Toronto city council approved on Wednesday Mayor John Tory’s plan to turn 11 city-owned surplus property sites into affordable housing projects, despite criticism the proposal will not help many of the city’s poorest people.
The plan, called Housing Now, will offer developers or non-profit housing providers long-term leases, tax breaks and other incentives, provided at least one-third of the new units built on the lands are classified as affordable.
Out of 10,000 expected units, about 3,600 must be defined as affordable, meaning they will be offered for 80 per cent of the city’s average rent, or less. The rest will either be market-rate rentals or condominiums – allowing for those profits to subsidize the affordable housing.
Responding to critics who say the plan will not produce enough units that are actually affordable for low-income families or people on social assistance, Mr. Tory put forward amendments during Wednesday’s council debate. His changes ask city bureaucrats to “provide greater consideration” to projects that provide even more affordable units, make promises about rent control and are operated by non-profits.
But Mr. Tory, along with the head of the city’s affordable housing office, Sean Gadon, warned that actually prescribing that developers produce much higher percentages of affordable housing up-front could scare off potential bidders for the lands.
The plan, which passed 22-4, also calls for at least 10 per cent of the plan’s affordable units to be offered at 40 per cent of market rent. Mr. Tory and city officials say they hope that bidders will come forward with ways to produce even more affordable units at even lower rents.

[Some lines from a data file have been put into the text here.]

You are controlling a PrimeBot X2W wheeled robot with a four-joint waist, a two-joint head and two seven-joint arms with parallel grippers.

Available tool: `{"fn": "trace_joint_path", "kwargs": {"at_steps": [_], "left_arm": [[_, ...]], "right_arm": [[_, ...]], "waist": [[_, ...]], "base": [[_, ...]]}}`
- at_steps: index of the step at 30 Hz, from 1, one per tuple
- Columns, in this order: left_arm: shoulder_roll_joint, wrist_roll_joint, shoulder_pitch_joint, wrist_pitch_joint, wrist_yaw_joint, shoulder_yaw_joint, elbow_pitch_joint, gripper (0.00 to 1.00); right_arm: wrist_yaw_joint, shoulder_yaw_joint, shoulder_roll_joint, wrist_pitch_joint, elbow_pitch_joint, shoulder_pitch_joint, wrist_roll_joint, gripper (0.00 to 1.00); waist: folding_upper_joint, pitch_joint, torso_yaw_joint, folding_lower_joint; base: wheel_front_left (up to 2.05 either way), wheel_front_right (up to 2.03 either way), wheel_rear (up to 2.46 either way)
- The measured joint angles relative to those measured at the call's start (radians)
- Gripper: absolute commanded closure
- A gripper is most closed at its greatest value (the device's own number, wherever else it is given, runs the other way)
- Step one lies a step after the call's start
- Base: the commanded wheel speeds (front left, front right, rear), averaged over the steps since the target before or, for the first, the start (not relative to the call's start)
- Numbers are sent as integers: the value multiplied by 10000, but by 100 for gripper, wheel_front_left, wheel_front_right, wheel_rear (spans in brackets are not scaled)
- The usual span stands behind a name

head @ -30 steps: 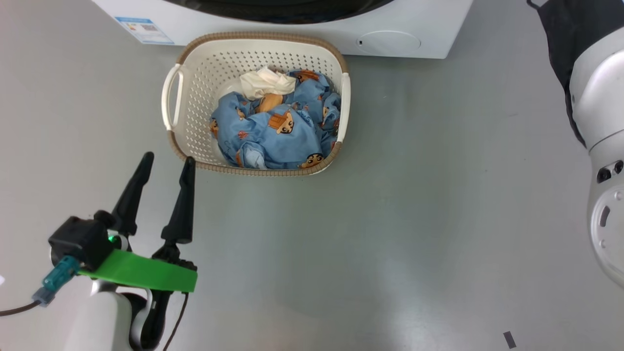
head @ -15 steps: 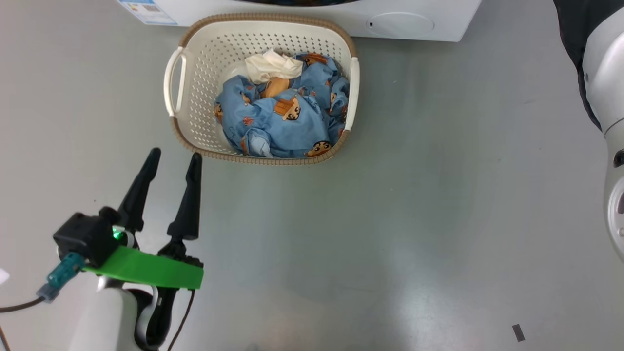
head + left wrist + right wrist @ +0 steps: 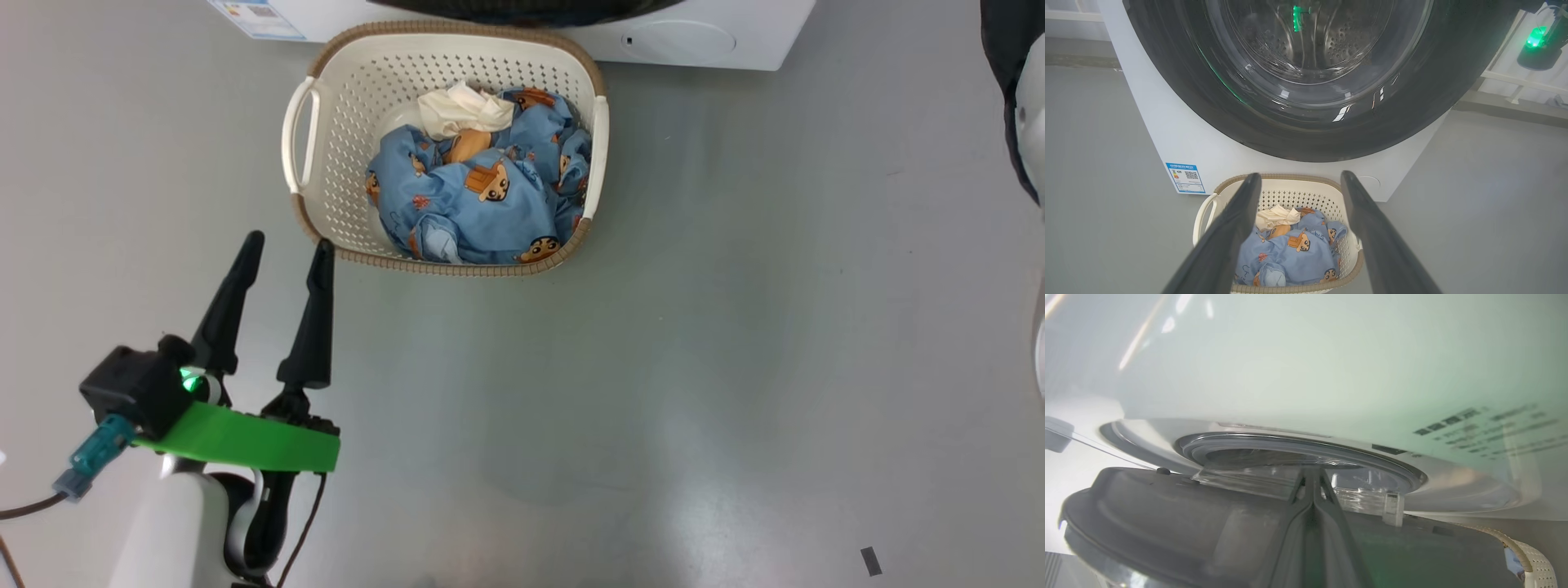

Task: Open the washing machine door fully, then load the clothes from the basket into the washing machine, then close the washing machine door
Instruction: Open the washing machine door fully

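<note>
**Head view check-in: grey floor (image 3: 735, 327) all round and one basket (image 3: 343, 147)**

From up top I've got a smooth, slightly shiny grey floor running edge to edge. There's a pale glare patch low down and one little dark mark (image 3: 871, 560) near the bottom right. The basket sits on the floor right at the foot of the washing machine (image 3: 759, 33), between the blue label sticker (image 3: 260, 16) and the round flap (image 3: 682, 39). The clothes (image 3: 473, 212) are piled in the basket's right half: blue cartoon stuff, with the cream-white cloth (image 3: 461, 110) on the far side of the heap.

My left gripper (image 3: 286, 242) hovers over bare floor just off the basket's near left corner, fingers spread wide, nothing between them. Its wrist view looks straight at the washing machine door (image 3: 1208, 102), with the glossy black rim and the steel drum (image 3: 1310, 36) visible through the glass. Off to the right of the machine there's a pale wall with white rails (image 3: 1506, 77).

The right gripper (image 3: 1312, 475) has its fingers pressed together, with nothing between them that I can make out. Its tips are at the door's edge, by the clear glass. From that camera the door looks to stand a bit off the machine's white front, but I can't tell how far. The right arm (image 3: 1030, 122) pokes in at the head view's right edge.
</note>
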Motion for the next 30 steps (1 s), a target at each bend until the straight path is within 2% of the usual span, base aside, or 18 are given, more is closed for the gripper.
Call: {"fn": "trace_joint_path", "kwargs": {"at_steps": [12,30], "left_arm": [[29,96,17,0,0,278,-169,0],[161,198,313,0,0,479,-337,0]], "right_arm": [[2,253,378,2209,-938,1260,435,100],[4,234,418,5202,-1413,2836,1235,100]], "waist": [[0,-385,-163,0],[0,-1147,-303,-1]], "base": [[0,0,0],[0,0,0]]}}
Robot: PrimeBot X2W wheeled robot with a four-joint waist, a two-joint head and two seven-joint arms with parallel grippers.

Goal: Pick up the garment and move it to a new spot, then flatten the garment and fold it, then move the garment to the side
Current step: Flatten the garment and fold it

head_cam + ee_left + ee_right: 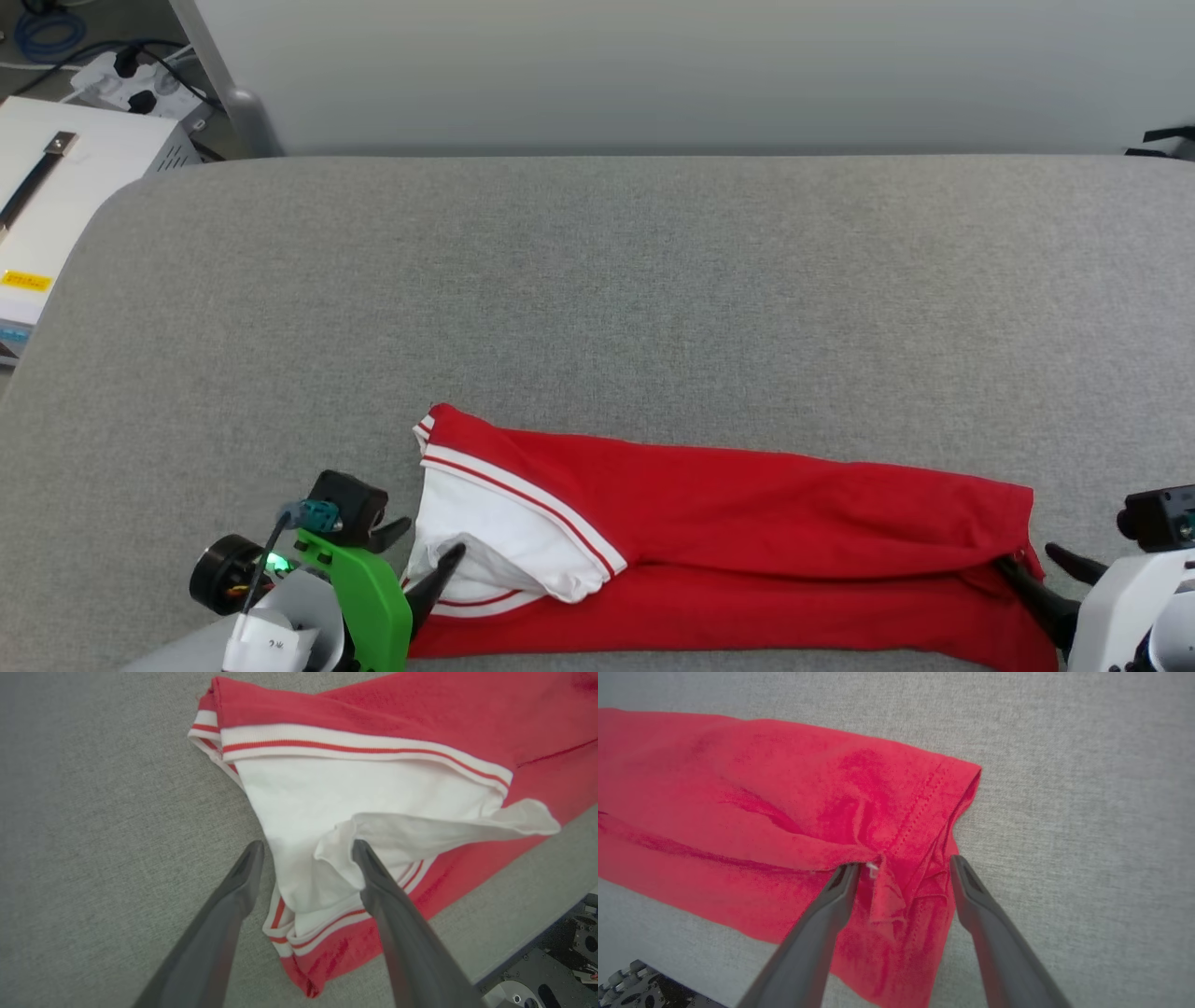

Councillor Mike Layton, who called for at least half of all the new units to be made affordable, said the housing crisis needs bolder action, and urged the city to borrow the money to build affordable housing on its own: “By relying too heavily on the profit-driven private sector, we are abdicating our responsibility … to actually take action.”
Deputy Mayor Ana Bailao, who chairs the city’s planning and housing committee and has championed the Housing Now plan, said the city cannot afford to borrow the billions of dollars required to build this amount of new affordable housing itself.
“I think it is an important first step,” she said of Housing Now. “No one program is going to solve the housing problem.”
Later in the day, council voted against declaring a state of emergency over homelessness at the advice of city staff and the mayor. They said the legislation that provides for declarations of emergency was created for acute incidents such as a natural disaster that requires immediate action before council can meet.
Advocates and several city councillors have repeatedly asked the city to make the declaration, arguing it would allow for swifter action from governments.